La izquierda y los tiempos nuevos
El problema es que las clases populares no tienen capacidad de intimidación
Profecías que se cumplen: bajar el coste del despido no crea puestos de trabajo, crea desempleo. Los socialistas se agarran a la crítica de la reforma laboral para intentar recuperar identidad de izquierdas. Y tienen razón porque esta es la culminación del saqueo a los trabajadores con las políticas anticrisis. Pero tienen un problema de legitimidad porque han estado comprometidos con estas políticas. ¿Por qué la izquierda ha desaparecido ante la crisis? ¿Por qué no existe ni como proyecto ni como alternativa? La respuesta que viene de la derecha, aunque la ha hecho suya buena parte de la izquierda, es que no ha sido capaz de adaptarse a los tiempos nuevos.
¿Qué se esconde detrás del eufemismo tiempos nuevos? Un capitalismo mucho más desregulado; una ideología hegemónica que entiende que hay que mimar a los que más tienen porque son los que crean empleo; una aceptación acrítica de la desigualdad social que perpetúa las diferencias de partida, con la reducción a mínimos del impuesto de sucesiones, el más redistributivo de todos, y con un debilitamiento sistemático de la educación, la sanidad y los medios de comunicación públicos a favor de lo privado; una cultura de negación del conflicto social y de despolitización masiva de la sociedad; una meritocracia que confunde el mérito con las condiciones naturales o sociales de cada cual; y una sustitución de cualquier debate ético por la hegemonía imparable del oro y la insolencia.
Si estos son los nuevos tiempos, la izquierda lo tiene mal para adaptarse a ellos. Cuando lo ha hecho ha acabado en estrepitosos desastres, llámense Tony Blair o Zapatero. La izquierda, si quiere ser algo más que un dócil recambio, solo tiene una posibilidad: luchar para impedir que el saqueo a los derechos sociales básicos sea ya irreversible; y usar las potencialidades de la llamada sociedad del conocimiento para invertir los procesos de dominación en curso.

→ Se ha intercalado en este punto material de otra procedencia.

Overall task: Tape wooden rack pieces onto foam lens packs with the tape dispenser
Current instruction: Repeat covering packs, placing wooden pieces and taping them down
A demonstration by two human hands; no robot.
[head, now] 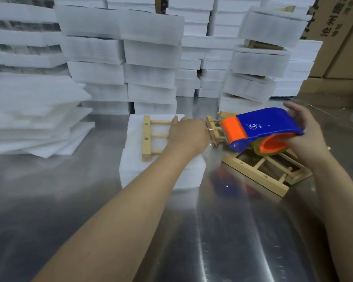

No, el problema de la izquierda no es la falta de adaptación a los tiempos nuevos. El problema es que las clases populares han perdido capacidad de intimidación. Y la izquierda no les ha ayudado a defenderla. Con lo cual, las élites económicas no ven necesidad alguna de hacer concesiones. Al contrario: ven la gran oportunidad de revertir las conquistas sociales y de reconstruir un capitalismo más barato, por tanto, más depredador. De ahí la violencia simbólica que desde los poderes político, económico y mediático se está ejerciendo sobre la ciudadanía con un discurso atemorizador —el miedo como instrumento político— que allana el camino a cambios que, en otras circunstancias, habrían sido considerados inadmisibles. El discurso de la austeridad es el instrumento ideológico de esta operación. El control del lenguaje es decisivo para la hegemonía y la austeridad es una palabra muy arraigada en la tradición cristiana, que parece sugerir el triunfo de la virtud, de la contención, de la prudencia frente al vicio, el despilfarro y la prodigalidad. Como envoltorio funciona. Pero los que tienen más quedan excusados del ejercicio de la virtud. Con lo cual resulta repugnante el intento de utilizar a los trabajadores parados como coartada para hundir los salarios. Las condiciones son precarias: la fragmentación de las clases populares es enorme; los intereses de los diversos bloques que las componen son contradictorios; muchos sectores sociales viven en un terreno intermedio, con una mirada hacia arriba y otra en el abismo; no hay una cultura alternativa a la del ciudadano NIF (consumidor, competidor, contribuyente); y el debilitamiento de la democracia forma parte de las precauciones inducidas para que las clases populares no tomen la palabra más de la cuenta. Las fuerzas son tan desiguales que llegar a un equilibrio como el que vivieron algunos países europeos en los años de posguerra parece un sueño imposible. La ley y las mayorías sociales son los únicos instrumentos de que disponen las clases populares, pero precisamente las leyes se están cambiando a marchas forzadas, siempre en perjuicio suyo, y la democracia se diluye en la indiferencia. Algunos piensan en las nuevas tecnologías y en la cultura de la contribución para conseguirlo. Los ángeles que nos ayudan a ser cooperativos, para decirlo como Steven Pinker, están ahí: la empatía, el autocontrol, el sentido moral, la razón. Pero, a veces, parece como si estuvieran en huelga.